▶ [WHAT YOU HAVE TO DO]: Work out the number of lines in the listing below that include "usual", and answer with it alone.

▶ [SOURCE DATA]:
- - - - -

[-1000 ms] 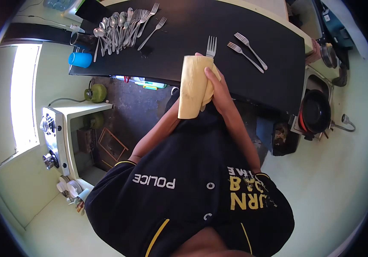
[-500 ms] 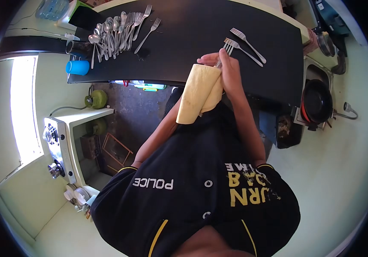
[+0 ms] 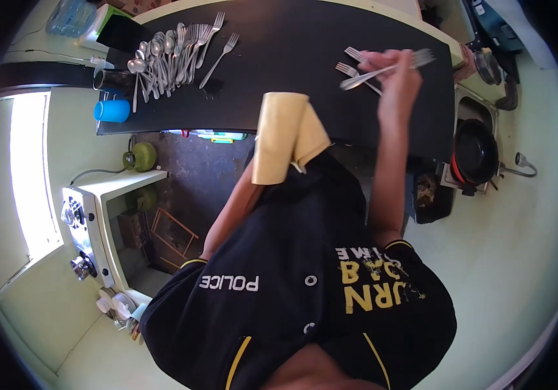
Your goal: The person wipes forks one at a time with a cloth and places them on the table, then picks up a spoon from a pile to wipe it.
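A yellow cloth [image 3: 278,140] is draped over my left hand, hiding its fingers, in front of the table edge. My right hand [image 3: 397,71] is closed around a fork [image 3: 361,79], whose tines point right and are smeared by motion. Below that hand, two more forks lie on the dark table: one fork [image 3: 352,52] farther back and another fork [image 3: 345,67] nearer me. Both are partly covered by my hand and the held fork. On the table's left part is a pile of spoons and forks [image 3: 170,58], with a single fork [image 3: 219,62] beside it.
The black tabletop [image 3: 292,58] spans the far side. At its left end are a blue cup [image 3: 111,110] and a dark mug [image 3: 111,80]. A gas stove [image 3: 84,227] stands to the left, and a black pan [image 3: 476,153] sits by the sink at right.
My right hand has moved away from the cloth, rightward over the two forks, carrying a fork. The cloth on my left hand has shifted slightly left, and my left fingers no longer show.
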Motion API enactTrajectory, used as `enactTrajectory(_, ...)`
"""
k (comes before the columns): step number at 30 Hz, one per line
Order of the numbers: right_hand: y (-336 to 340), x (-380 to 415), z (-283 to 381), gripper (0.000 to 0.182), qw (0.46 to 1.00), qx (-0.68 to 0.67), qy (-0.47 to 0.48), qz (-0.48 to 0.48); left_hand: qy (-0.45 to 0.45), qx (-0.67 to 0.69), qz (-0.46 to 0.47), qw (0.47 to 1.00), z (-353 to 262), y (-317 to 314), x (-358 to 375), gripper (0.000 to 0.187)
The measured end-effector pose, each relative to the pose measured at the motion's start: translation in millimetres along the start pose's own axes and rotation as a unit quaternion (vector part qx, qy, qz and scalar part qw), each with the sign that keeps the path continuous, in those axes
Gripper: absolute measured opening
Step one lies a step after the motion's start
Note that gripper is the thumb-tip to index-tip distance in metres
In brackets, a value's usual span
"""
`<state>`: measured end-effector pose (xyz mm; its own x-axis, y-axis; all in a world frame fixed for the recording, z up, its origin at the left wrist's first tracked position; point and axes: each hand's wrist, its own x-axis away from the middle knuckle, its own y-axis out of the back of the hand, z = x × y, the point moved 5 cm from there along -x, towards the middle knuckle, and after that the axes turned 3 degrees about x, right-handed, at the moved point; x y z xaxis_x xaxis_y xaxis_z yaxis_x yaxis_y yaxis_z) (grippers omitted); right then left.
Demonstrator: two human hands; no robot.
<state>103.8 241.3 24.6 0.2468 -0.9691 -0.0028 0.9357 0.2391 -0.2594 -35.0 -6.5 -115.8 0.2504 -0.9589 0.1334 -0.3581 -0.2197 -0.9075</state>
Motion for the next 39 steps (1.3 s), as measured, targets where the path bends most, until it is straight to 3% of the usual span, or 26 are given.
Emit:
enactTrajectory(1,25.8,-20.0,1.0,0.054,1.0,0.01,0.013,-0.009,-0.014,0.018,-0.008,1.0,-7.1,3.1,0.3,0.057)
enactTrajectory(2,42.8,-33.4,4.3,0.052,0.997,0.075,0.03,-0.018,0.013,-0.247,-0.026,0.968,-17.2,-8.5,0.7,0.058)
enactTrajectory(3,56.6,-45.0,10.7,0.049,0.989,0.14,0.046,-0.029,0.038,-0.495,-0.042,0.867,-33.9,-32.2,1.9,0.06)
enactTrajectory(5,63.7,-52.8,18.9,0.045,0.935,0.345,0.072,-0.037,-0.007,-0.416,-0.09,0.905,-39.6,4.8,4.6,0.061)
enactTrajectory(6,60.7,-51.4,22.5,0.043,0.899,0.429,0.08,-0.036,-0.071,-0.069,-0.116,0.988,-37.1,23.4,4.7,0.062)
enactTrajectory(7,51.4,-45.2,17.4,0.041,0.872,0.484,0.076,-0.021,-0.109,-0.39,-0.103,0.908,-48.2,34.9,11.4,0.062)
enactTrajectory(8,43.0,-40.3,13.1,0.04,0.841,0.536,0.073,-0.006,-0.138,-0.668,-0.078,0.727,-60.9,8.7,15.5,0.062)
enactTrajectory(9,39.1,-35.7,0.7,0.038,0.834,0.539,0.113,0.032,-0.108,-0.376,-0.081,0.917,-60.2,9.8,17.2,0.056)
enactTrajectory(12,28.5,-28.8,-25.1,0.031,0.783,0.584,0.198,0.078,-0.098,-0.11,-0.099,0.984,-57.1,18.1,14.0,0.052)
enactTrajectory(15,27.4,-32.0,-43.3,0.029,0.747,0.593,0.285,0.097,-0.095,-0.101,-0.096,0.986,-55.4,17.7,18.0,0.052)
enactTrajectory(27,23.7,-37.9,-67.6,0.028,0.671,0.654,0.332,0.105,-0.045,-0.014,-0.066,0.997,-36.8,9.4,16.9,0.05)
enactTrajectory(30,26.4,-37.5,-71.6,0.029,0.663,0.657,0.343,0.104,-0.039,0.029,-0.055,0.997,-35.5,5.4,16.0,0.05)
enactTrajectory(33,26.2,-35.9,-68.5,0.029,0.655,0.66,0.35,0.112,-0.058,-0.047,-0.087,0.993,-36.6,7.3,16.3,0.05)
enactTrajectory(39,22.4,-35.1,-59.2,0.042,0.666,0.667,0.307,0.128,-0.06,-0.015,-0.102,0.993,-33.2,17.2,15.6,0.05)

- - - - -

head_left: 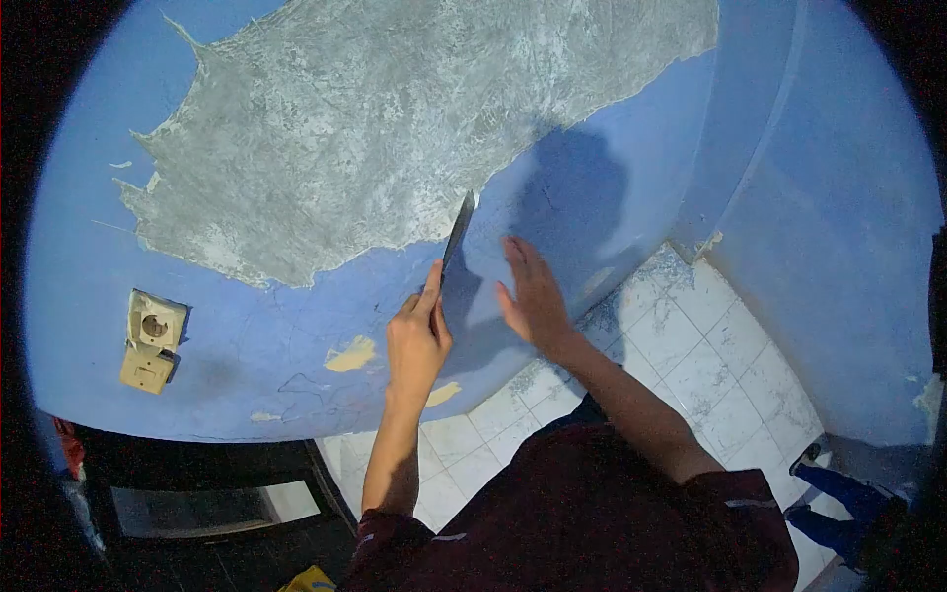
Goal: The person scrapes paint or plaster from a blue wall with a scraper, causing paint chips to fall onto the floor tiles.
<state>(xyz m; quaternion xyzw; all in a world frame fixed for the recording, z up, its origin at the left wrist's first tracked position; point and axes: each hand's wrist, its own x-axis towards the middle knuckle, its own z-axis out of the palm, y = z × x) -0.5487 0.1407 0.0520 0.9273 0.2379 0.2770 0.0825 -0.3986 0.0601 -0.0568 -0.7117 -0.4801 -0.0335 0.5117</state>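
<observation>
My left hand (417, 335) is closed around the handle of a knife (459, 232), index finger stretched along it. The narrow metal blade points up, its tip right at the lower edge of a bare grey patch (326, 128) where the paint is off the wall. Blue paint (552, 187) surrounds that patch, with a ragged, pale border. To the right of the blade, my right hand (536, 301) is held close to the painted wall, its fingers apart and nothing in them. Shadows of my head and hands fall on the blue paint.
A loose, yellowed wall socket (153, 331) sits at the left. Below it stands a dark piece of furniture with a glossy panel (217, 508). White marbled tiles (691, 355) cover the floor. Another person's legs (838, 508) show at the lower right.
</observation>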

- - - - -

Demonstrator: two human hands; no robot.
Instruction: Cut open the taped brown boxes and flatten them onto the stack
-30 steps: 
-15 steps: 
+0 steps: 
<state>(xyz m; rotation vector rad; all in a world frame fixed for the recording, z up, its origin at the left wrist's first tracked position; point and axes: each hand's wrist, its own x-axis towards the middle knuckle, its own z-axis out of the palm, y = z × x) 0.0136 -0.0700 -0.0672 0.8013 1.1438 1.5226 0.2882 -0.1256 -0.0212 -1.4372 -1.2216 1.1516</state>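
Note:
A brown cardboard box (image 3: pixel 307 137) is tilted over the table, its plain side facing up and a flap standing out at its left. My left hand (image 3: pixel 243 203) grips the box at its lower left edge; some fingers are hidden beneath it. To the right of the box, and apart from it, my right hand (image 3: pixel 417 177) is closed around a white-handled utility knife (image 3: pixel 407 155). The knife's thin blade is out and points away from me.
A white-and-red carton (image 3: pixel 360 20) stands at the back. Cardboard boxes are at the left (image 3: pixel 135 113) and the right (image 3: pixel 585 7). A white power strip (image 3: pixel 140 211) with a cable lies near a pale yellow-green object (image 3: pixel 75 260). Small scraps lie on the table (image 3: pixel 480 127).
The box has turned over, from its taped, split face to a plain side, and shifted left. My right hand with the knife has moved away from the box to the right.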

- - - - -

▶ [OUTPUT FOR THIS EXERCISE]: 2